As pedogenesis proceeds, water holding capacity and plant available water storage should increase due to an increase in clay content. Such increases in water storage may significantly alter N-cycling rates during the development of semiarid ecosystems. Additionally, changes in the spatial pattern of nutrient distribution may also be an important aspect of development in dryland ecosystems. Several studies have documented that nutrients such as N and P are more concentrated under large shrub or tree canopies in arid and semiarid ecosystems (Schlesinger et al. 1996). It remains unclear how this vegetation-soil nutrient pattern might change over the course of long-term soil development.

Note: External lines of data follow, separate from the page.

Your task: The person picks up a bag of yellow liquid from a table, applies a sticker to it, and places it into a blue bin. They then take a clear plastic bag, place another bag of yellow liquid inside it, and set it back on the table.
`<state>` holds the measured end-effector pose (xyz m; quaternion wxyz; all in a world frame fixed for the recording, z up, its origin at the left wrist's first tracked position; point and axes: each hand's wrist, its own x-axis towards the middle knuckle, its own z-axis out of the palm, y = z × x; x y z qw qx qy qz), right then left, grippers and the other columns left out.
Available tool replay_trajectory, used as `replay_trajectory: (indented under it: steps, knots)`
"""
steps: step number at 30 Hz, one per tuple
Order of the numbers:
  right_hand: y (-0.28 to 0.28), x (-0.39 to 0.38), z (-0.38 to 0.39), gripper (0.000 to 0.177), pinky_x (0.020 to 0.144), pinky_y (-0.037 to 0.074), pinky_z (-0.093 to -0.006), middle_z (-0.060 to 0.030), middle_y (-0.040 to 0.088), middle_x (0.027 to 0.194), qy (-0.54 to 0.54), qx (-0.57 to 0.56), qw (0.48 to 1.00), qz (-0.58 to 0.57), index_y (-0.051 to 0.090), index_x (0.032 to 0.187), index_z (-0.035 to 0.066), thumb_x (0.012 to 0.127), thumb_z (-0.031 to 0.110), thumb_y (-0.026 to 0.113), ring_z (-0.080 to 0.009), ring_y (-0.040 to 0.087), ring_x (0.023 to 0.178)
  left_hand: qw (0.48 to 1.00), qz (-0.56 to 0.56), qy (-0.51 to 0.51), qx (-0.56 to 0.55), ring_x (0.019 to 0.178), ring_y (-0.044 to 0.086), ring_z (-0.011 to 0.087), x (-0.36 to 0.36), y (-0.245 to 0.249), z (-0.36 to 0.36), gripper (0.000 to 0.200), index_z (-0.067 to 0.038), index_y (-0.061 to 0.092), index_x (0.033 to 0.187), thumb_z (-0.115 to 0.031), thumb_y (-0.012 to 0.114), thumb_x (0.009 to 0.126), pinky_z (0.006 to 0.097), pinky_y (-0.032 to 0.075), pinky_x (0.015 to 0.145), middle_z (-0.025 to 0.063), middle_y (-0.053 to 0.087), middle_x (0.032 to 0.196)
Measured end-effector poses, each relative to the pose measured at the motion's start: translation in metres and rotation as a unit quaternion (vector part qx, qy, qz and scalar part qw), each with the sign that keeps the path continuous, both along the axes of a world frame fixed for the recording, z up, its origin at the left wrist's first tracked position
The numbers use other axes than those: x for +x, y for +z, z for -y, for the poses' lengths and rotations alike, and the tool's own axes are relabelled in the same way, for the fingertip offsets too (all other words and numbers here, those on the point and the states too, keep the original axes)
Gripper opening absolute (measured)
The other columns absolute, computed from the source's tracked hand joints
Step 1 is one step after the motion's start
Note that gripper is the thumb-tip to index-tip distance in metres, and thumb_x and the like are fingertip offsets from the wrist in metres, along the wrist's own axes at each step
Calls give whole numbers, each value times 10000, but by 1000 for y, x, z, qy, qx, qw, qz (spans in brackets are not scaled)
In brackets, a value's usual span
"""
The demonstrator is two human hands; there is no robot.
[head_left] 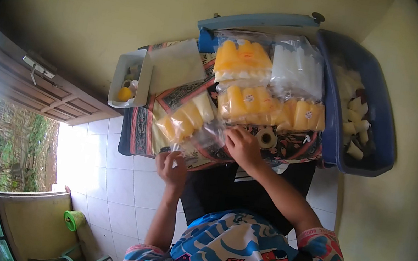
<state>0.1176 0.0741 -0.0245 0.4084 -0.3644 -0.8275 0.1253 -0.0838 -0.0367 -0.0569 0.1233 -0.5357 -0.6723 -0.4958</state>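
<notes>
In front of me on the patterned cloth lies a clear plastic bag (183, 122) with several yellow rounded cylinders inside. My left hand (170, 170) is closed, its fingers pinching a corner of this bag at the near edge of the table. At the bag's right end, my right hand (241, 146) has its fingers curled together on the loose clear plastic. Just beyond that hand are more packed bags of yellow cylinders (249, 104). A roll of tape (266, 137) lies to its right.
Farther back are a bag of yellow pieces (242, 58) and a bag of whitish pieces (299, 68). A white bin (143, 82) stands left, beside flat clear sheets (175, 63). On the right, a large blue tub (385, 138) holds pale scraps. An open door (42, 77) is at left.
</notes>
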Motion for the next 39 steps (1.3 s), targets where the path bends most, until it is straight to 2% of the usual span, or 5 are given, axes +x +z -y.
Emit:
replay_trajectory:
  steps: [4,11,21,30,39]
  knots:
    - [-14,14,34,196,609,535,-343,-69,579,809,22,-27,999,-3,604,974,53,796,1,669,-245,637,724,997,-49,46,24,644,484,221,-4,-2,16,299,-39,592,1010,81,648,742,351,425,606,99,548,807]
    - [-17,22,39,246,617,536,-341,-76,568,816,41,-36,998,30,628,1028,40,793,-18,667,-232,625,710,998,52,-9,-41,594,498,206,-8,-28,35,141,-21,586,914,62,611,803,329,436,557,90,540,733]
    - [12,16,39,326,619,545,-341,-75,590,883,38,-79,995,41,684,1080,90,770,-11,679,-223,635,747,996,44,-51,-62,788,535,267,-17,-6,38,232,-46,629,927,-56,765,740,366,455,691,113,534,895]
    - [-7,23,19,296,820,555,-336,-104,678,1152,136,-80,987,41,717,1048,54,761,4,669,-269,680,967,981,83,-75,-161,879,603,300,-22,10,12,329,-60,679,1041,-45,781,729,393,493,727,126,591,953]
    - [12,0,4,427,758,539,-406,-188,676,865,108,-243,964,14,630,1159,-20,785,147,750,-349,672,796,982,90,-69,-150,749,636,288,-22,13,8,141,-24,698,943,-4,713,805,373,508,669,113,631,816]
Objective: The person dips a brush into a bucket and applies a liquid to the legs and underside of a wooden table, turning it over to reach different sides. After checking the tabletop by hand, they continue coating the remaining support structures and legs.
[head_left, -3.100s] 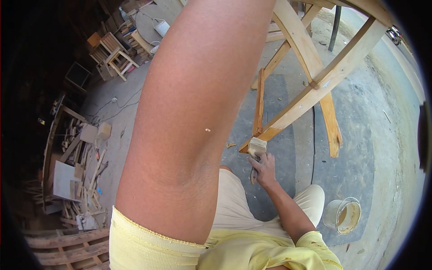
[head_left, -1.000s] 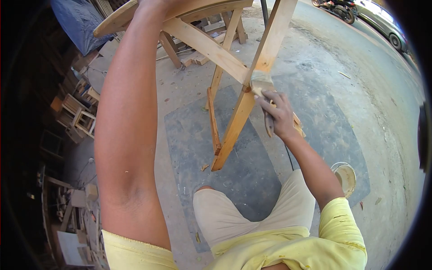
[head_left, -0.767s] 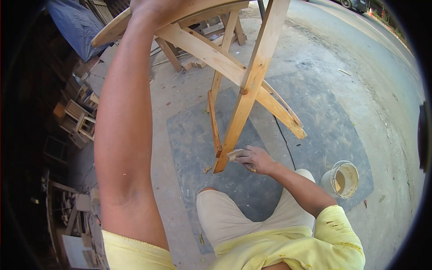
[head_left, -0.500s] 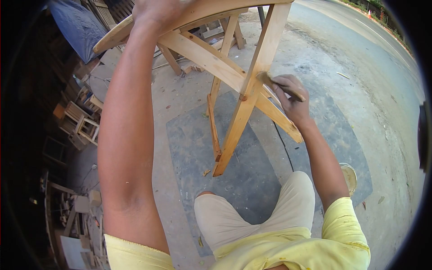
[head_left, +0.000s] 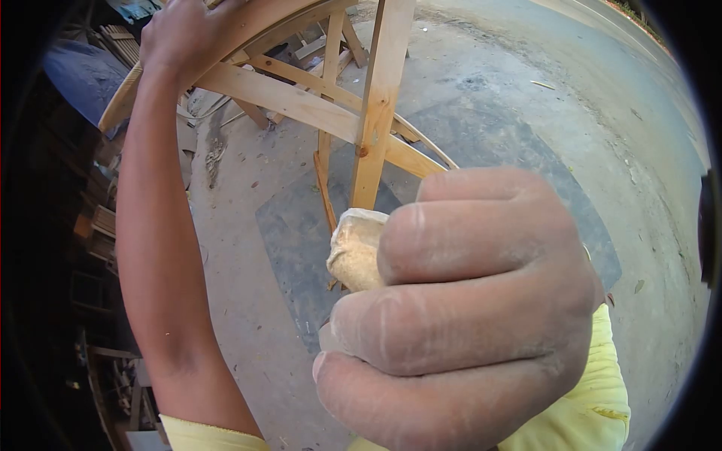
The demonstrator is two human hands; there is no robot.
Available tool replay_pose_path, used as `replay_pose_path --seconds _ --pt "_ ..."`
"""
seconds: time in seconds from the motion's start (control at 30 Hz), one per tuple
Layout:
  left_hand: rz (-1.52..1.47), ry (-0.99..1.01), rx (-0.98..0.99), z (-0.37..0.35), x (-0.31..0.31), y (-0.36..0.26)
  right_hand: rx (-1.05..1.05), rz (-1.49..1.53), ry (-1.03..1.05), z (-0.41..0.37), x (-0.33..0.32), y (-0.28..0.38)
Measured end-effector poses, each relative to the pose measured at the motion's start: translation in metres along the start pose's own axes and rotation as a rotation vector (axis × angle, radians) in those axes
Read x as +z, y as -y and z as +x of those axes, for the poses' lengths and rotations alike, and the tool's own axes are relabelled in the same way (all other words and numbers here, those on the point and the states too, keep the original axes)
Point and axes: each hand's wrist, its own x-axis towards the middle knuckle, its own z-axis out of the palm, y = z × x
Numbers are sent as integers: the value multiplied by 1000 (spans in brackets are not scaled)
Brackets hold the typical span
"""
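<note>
A wooden table frame (head_left: 301,105) with crossed legs and a curved top edge stands tilted before me. My left hand (head_left: 180,37) grips that curved edge at the upper left; its fingertips are partly cut off by the frame. My right hand (head_left: 474,301) is raised very near the camera, its fingers curled into a fist around a brush (head_left: 357,252). Only a tan, worn end with a whitish rim sticks out of the fist. The fist hides the lower legs and much of my lap.
Under the legs lies a dark sheet (head_left: 286,248) on the concrete ground (head_left: 233,180). A blue tarp (head_left: 86,83) hangs at the far left, near stacked wooden pieces. A road edge (head_left: 624,26) curves past at the upper right.
My right hand has left the crossing of the legs and come up close to the camera with the brush. The view has shifted, so the table frame appears farther left.
</note>
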Motion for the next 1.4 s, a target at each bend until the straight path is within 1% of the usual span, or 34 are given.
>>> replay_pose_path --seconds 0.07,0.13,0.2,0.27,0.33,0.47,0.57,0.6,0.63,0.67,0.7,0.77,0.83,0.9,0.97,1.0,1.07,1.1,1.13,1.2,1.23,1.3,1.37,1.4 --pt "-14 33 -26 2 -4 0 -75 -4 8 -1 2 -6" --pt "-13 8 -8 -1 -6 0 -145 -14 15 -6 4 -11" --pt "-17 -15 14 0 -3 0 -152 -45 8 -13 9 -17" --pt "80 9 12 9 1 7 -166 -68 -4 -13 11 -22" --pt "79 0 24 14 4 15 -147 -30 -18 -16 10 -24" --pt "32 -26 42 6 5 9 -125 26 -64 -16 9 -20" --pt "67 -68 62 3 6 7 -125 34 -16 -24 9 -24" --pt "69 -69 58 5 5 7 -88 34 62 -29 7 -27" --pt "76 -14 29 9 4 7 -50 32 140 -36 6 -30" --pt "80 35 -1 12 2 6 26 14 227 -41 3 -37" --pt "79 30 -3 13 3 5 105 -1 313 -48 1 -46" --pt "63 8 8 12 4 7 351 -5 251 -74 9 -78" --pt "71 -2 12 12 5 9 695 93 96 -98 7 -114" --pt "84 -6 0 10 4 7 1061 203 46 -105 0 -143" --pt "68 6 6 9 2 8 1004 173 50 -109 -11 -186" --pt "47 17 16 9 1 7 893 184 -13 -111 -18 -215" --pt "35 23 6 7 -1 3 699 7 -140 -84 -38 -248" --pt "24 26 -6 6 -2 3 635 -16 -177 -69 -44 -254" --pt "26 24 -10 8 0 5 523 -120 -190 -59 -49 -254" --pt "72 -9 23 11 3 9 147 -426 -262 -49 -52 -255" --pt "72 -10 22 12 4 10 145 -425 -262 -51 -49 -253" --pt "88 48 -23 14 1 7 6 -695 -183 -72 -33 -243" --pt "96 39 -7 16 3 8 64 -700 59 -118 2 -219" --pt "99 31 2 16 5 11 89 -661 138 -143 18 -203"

We examined N pools and fluxes under tree canopies as well as in intercanopy spaces along a three-million-year soil chronosequence within a semiarid woodland ecosystem in northern Arizona. We hypothesized that:

1. Total N, microbial biomass-N, and N-availability would increase consistently with soil age because of slower weathering rates than in more humid ecosystems, and because of the strong influence of increased soil water availability with soil age.
2. Differences in soil N content among cover types would lessen with time because, as soils age, leaf litter input and root turnover will eventually influence the majority of soil microsites, leading to a more even distribution of N in older soils.
3. The d15N signature of both soils and foliage would become more depleted with soil age because, as clay content and soil water-holding capacity increases, increased production should lead to increased plant uptake and a larger organic C pool which would favor N immobilization, thus decreasing the relative N-loss through fractionating pathways.

 

The San Francisco Peaks Volcanic Field Chronosequence is a natural laboratory for the study of the effects of soil age
on many environmental parameters. It consists of four sites located in Northern Arizona along a sequence of soils ranging from approximately 930 to 3 million years old.